Published online by Cambridge University Press: 26 April 2011
0. Computers influence mathematics in many ways. This paper is devoted to one of these influences: the fact that we can explain mathematics to a computer. In this process we may learn about how to organize mathematics and how to teach some of its aspects.
At the Technological University Eindhoven (Eindhoven, the Netherlands) the project Automath was developed from 1967 onwards, with various kinds of activities at the interfaces of logic, mathematics, computer science, language and mathematical education. Right from the start, it was directed towards the presentation of formalized knowledge to a computer, in a very general language, with quite a strong emphasis on doing things the way humans do. One might say that the project is a modern version of “Leibniz's dream” of making a language for all scientific discussion in such a way that all reasoning can be represented by a kind of algebraic manipulation.
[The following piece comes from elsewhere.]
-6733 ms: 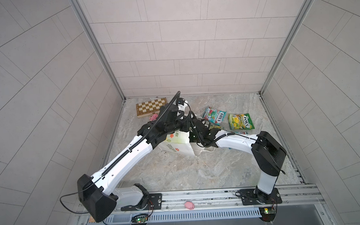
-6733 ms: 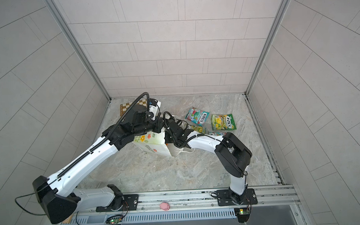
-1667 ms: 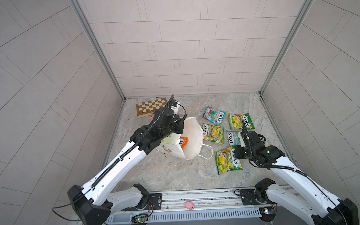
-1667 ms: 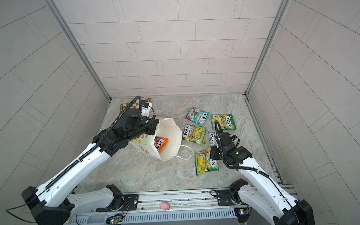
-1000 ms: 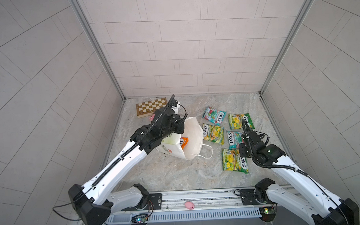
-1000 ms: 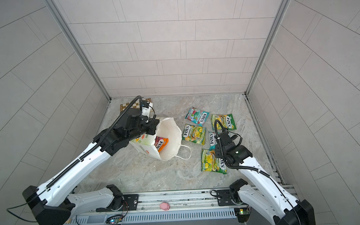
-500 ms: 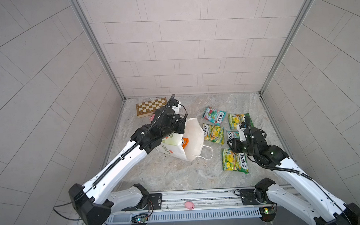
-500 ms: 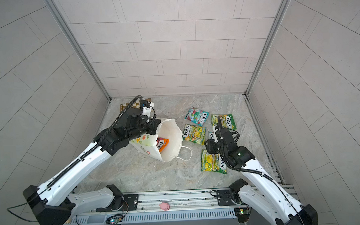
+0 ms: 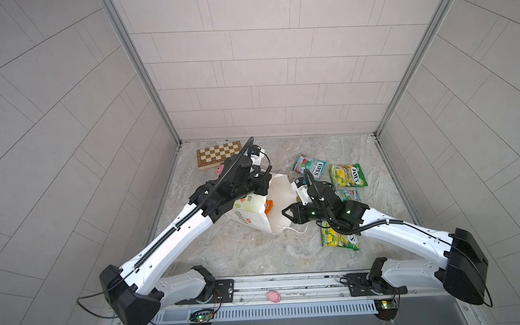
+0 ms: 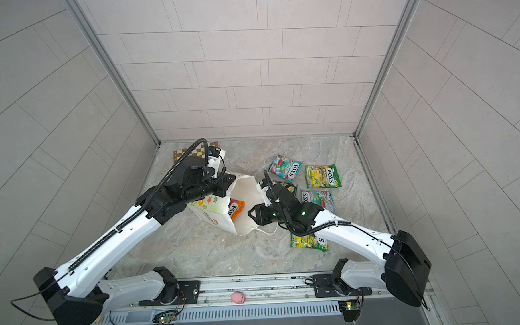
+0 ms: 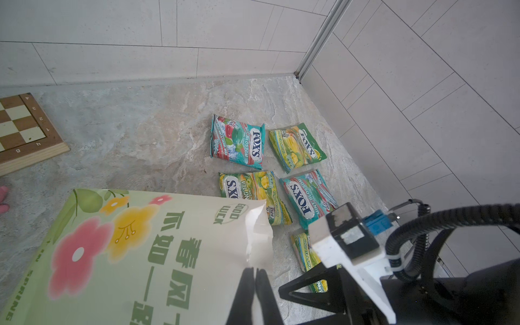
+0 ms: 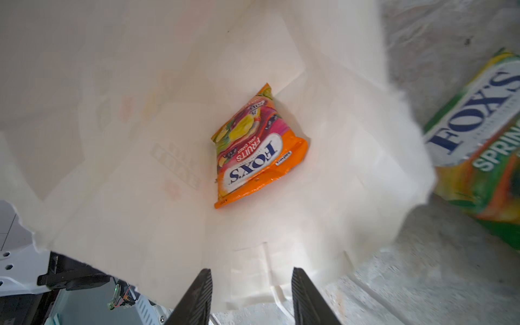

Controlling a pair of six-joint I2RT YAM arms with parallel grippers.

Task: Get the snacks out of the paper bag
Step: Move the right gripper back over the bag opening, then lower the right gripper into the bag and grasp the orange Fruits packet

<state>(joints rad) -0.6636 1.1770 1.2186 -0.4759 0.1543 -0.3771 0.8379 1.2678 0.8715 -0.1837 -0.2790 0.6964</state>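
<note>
The white paper bag (image 9: 248, 214) (image 10: 213, 214) lies on its side, its mouth facing right. My left gripper (image 9: 265, 188) (image 11: 254, 271) is shut on the bag's upper rim and holds the mouth open. Deep inside lies an orange snack packet (image 12: 253, 146) (image 10: 236, 207). At the mouth of the bag my right gripper (image 9: 287, 217) (image 12: 252, 271) is open, with nothing between its fingers. Several snacks lie on the floor to the right: a teal-and-red one (image 9: 309, 167), a yellow-green one (image 9: 347, 175) and a yellow-green one (image 9: 340, 240) partly under the right arm.
A chessboard (image 9: 218, 154) lies at the back left with a small pink toy pig (image 9: 220, 170) beside it. Another pink pig (image 9: 273, 296) sits on the front rail. Tiled walls close in the left, back and right sides.
My right gripper has swung left from the packets on the floor to the bag's mouth. The left gripper still holds the bag's rim in the same place.
</note>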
The basic idea of Automath is that the human being presents any kind of discourse, however long it may be, to a machine, and that the machine convinces itself that everything is sound. All this is intended to be effectively carried out on a large scale, and not just “in principle”.
This paper does not intend to describe the Automath system in any detail, but rather to explain a number of goals, achievements and characteristics that may have a bearing on the subject of the ICMI discussion on the influence of computers and informatics on mathematics and its teaching.